House Speaker Paul Ryan is hugely unpopular, garnering only a 29 percent approval rating. Apparently, 8th graders disapprove of him, too. While on a field trip in Washington, D.C. on Friday, about half of the 8th-grade students from a South Orange Middle School refused to do a photo-op with Ryan. Instead, the nearly 100 students opted to sit in a parking lot across the street while the remaining students took part in the photo op, according to Mashable.
Elissa Malespina, a school librarian and the parent one of the eighth graders who declined the photo op, said that she is proud of her son.
“I am so proud of my son and 1/2 the 8th grade at South Orange Middle School,” Malespina wrote on Facebook. “They went to D.C. on a field trip and toured the Capitol building. The kids had a chance to have their picture taken with Paul Ryan and over half the class choose not to, including my son!

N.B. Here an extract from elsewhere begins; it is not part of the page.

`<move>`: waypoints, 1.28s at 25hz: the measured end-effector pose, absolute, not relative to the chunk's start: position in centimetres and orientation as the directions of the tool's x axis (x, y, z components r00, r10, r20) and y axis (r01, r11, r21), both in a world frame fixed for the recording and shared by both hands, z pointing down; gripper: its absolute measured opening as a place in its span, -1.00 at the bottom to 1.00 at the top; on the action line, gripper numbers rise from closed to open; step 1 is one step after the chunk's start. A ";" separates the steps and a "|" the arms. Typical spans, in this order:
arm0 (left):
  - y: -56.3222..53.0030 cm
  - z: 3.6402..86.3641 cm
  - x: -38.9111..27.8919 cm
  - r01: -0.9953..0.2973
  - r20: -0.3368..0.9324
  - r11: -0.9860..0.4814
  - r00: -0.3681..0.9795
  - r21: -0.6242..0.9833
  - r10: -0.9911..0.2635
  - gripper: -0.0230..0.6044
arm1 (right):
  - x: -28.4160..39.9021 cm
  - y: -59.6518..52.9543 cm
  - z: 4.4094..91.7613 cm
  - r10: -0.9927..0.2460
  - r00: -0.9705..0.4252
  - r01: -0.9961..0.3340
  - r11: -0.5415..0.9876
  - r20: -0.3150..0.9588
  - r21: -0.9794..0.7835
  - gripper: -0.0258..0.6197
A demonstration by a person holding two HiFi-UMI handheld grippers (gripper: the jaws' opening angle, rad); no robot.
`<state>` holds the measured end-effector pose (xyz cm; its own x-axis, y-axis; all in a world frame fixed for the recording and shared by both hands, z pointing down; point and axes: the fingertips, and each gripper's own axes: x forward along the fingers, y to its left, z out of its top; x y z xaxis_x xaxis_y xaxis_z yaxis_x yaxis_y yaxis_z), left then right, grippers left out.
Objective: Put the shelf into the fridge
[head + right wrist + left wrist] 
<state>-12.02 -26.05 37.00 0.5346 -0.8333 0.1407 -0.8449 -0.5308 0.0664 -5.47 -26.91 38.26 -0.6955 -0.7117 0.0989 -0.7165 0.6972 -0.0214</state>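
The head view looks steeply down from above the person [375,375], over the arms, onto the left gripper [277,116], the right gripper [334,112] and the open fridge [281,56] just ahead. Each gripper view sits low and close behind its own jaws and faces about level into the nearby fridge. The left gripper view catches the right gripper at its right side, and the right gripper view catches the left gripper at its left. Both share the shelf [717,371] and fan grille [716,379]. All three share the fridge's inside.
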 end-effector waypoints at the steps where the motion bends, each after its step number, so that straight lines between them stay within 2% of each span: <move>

What a powerful statement.”
“I can’t take a picture with someone who supports a budget that would destroy public education and would leave 23 million people without healthcare,” Matthew Malespina, a student at the school, told The Village Green.
“It’s not just a picture,” student Matthew told ABC News. “It’s being associated with a person who puts his party before his country.”
“I think that taking the picture represents that you agree with the same political views and I don’t agree with his political views so I chose not to be in it,” eighth grader Wendy Weeks said.
To some of the students, it had to do with Ryan’s association with Donald Trump.
“I didn’t want to be in [the picture] because he believes in most of what Trump believes in,” Louisa Maynard-Parisi, told The Village Green.
Even though their politics might be different from Ryan’s, other students decided to participate.
“I thought it would be interesting to see one of the nation’s lawmakers in person even if I strongly disagree with many of his views,” said Alex Klint, one of the 8th-grader’s said.
Residents weighed in with conflicted feelings.
“I’m sort of torn on this (although each kid has the right to make this choice),” wrote one SOMA resident. “Even though I totally disagree with everything he stands for, he is a legitimately elected official and represents our government at work. Meeting our representatives is an honor for a kid–at least for what the office stands for (even if the person occupying that chair is less than honorable).”
“And I do feel if there had been some conservative school where the kids refused to pose with President Obama, we would have been appalled by that,” the resident added.
Matthew’s mother told the paper, “It is his right as a citizen to do so and I commend him and his fellow students for doing so in a respectful way. Listen to the children they get it.”